Einen Großteil der Diskussion nahm das Thema Hebammenversorgung im Kinzigtal ein. Stellvertretend für diese Berufsgruppe waren Renate Darrmann als Vorsitzende des Kreisverbands der Hebammen und Stefanie Dittrich gekommen. Dittrich arbeitet seit vier Monaten in Fischerbach als Hebamme. Boser fragte sich, wie die Unterversorgung mit Geburtshelferinnen entstehen konnte, widerspreche sie doch dem wirtschaftlichen Gesetz des Angebots und der Nachfrage. "Wir hatten immer eine Sonderstellung, denn wir gehen von einem gesunden Aspekt aus und haben keine pathologische Sichtweise", erklärte Darmann.
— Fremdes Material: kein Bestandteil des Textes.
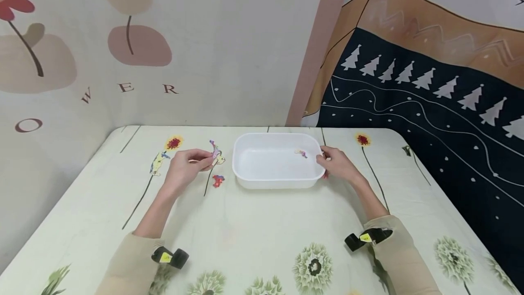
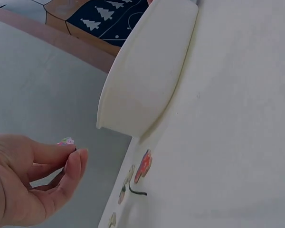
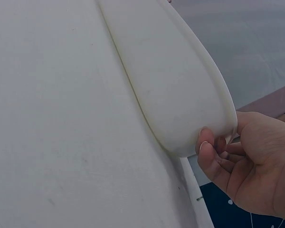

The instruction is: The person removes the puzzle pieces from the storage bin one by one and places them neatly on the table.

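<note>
A white plastic tub (image 1: 278,184) stands on the table. My right hand (image 1: 337,163) grips its right end, thumb at the rim and fingers curled against the outer wall, as the right wrist view shows. Left of the tub, my left hand (image 1: 186,167) pinches a small pink and purple cutout (image 1: 214,149) between thumb and fingertips, held above the table in the left wrist view. Inside the tub lies a small multicoloured cutout (image 1: 302,153). Just below the left fingertips is a yellowish cutout (image 1: 220,160), with a red cutout (image 1: 218,180) nearer me.
Another yellow and blue cutout (image 1: 157,164) lies left of my left hand. A bit of red (image 1: 325,175) shows beneath my right hand, mostly hidden. The tablecloth (image 1: 245,231) has printed flowers. Walls with printed hangings (image 1: 229,58) stand behind the table.
</note>
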Demonstrator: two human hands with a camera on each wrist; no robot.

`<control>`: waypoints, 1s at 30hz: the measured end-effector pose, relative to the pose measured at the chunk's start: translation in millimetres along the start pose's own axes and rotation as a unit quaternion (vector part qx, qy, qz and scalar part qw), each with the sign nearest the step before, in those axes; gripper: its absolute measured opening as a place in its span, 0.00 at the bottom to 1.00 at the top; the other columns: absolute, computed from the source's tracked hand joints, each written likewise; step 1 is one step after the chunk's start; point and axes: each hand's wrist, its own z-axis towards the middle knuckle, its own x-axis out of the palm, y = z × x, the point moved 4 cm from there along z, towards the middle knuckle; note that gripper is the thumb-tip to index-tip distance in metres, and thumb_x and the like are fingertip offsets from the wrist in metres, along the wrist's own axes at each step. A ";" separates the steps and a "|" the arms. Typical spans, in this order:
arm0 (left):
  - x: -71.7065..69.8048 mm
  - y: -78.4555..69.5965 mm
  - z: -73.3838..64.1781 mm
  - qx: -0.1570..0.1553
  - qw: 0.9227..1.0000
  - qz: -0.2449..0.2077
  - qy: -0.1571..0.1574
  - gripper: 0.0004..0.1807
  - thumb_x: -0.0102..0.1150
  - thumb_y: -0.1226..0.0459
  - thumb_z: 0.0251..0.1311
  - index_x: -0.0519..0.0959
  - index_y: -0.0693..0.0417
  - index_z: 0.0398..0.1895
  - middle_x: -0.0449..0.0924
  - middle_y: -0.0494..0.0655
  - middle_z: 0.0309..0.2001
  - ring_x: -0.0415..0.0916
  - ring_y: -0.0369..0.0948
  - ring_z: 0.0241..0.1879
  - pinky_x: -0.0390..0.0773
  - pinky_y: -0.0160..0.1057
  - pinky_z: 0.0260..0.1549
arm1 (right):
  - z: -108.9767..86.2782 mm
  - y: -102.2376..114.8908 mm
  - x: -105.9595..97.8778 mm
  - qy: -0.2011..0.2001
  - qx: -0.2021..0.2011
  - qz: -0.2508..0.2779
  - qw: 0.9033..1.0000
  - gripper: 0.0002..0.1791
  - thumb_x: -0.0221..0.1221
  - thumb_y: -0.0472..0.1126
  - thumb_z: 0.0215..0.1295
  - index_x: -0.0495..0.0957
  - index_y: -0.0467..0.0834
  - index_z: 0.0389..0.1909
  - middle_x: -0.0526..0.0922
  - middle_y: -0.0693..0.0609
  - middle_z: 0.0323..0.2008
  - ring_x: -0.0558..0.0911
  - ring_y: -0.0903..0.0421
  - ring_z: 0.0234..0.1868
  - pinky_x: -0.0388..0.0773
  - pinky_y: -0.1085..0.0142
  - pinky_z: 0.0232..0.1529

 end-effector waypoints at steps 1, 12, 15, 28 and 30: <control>-1.6 2.6 -1.1 -0.004 1.000 0.000 0.005 0.17 0.63 0.62 0.69 0.82 0.66 0.53 0.83 0.56 0.46 0.85 0.47 0.45 0.81 0.41 0.51 | 0.3 0.0 0.2 0.001 0.001 0.000 1.000 0.18 0.49 0.37 0.72 0.73 0.31 0.57 0.76 0.43 0.33 0.79 0.54 0.21 0.76 0.66 0.23; -11.8 24.2 -9.8 -0.026 0.999 0.029 0.033 0.15 0.63 0.65 0.68 0.82 0.70 0.50 0.84 0.57 0.43 0.84 0.41 0.38 0.82 0.34 0.41 | 2.1 0.5 1.2 0.003 0.003 0.003 1.000 0.18 0.49 0.37 0.72 0.73 0.30 0.56 0.76 0.42 0.33 0.79 0.54 0.21 0.77 0.67 0.23; -12.6 30.9 -11.5 -0.037 0.997 0.060 0.039 0.13 0.64 0.65 0.67 0.83 0.67 0.48 0.85 0.52 0.39 0.83 0.41 0.36 0.80 0.32 0.37 | 1.5 -0.5 0.8 0.002 0.006 0.003 1.000 0.17 0.49 0.37 0.72 0.73 0.31 0.55 0.76 0.43 0.33 0.80 0.54 0.21 0.77 0.67 0.23; -13.3 43.1 -19.4 -0.050 0.995 0.060 0.060 0.12 0.65 0.66 0.66 0.82 0.69 0.44 0.85 0.48 0.31 0.82 0.38 0.30 0.78 0.33 0.32 | 0.7 0.5 1.1 0.000 0.002 0.004 1.000 0.17 0.49 0.37 0.72 0.73 0.31 0.55 0.76 0.42 0.34 0.80 0.54 0.21 0.78 0.66 0.24; -13.0 43.0 -21.0 -0.048 0.994 0.069 0.063 0.11 0.65 0.65 0.66 0.83 0.67 0.44 0.84 0.47 0.30 0.82 0.38 0.29 0.77 0.34 0.33 | 0.6 0.5 1.3 -0.002 0.001 0.003 1.000 0.17 0.49 0.37 0.72 0.73 0.31 0.54 0.76 0.42 0.34 0.80 0.54 0.21 0.77 0.66 0.24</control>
Sie wünsche sich, dass ihre Arbeit mehr wertgeschätzt werde und betonte, dass die Kommunen etwas für sie tun müssten, denn: "Auf den Bund können wir uns ja nicht mehr verlassen." Auf die Frage, wie sich bisher ihre Arbeit gestalte, erklärte Dittrich, dass sie bereits bemerkt habe, dass im Kinzigtal großer Hebammenmangel herrsche. Ihr Terminkalender sei bis Januar voll.

Lange Fahrten

Als problematisch bezeichnete sie die langen Fahrten zu den Frauen. "Je nach Länge der Anfahrt kann ich vormittags manchmal nur zwei werdende Mütter betreuen", bedauerte sie. Sie wünsche sich vor allem eine bessere Vernetzung mit Gynäkologen. "Ich würde gerne mehr mit ihnen zusammenarbeiten, bekomme von vielen Frauen aber das Feedback, dass ihr Frauenarzt das nicht wünscht", berichtete sie. Helmut Hildebrandt, Geschäftsführer von Gesundes Kinzigtal, ergriff in diesem Moment das Wort und verwies auf einen Gynäkologen, von dem er wusste, dass dieser eine Hebamme sucht, mit der arbeiten kann. Dieser habe sogar noch einen Raum in der Praxis frei.

Familienzentrum

Das freute Dittrich sehr. Sie fügte der Liste ihrer Wünsche noch hinzu, dass es ihr großer Traum sei, Kolleginnen dazu zu gewinnen und mit ihnen eine Praxis zu eröffnen. Boser spielte in diesem Zusammenhang den Ball an die Bürgermeister und fragte sie, ob sie sich eine Art Familienzentrum vorstellen könnten. Schneider erwähnte das geplante Mehrgenerationenhaus in Fischerbach und Oberwolfachs Schultes Matthias Bauernfeind, dass es in seiner Gemeinde ähnliche Überlegungen in Bezug auf den Kindergarten gegeben habe. "Wir sind gerne bereit, unseren Teil zu leisten", sagte er. Auch Gesundes Kinzigtal erklärte sich bereit, zu kooperieren. Von Seiten der Bürgermeister kam ebenfalls eine positive Rückmeldung. "Wir haben einen starken Bürgermeistersprengel. Wenn wir das im Verbund machen, hat das noch mehr Gewicht", sagte Eckert.

Über das Thema Pflege will Mielich mit den Vertretern bei einem gesonderten Termin sprechen.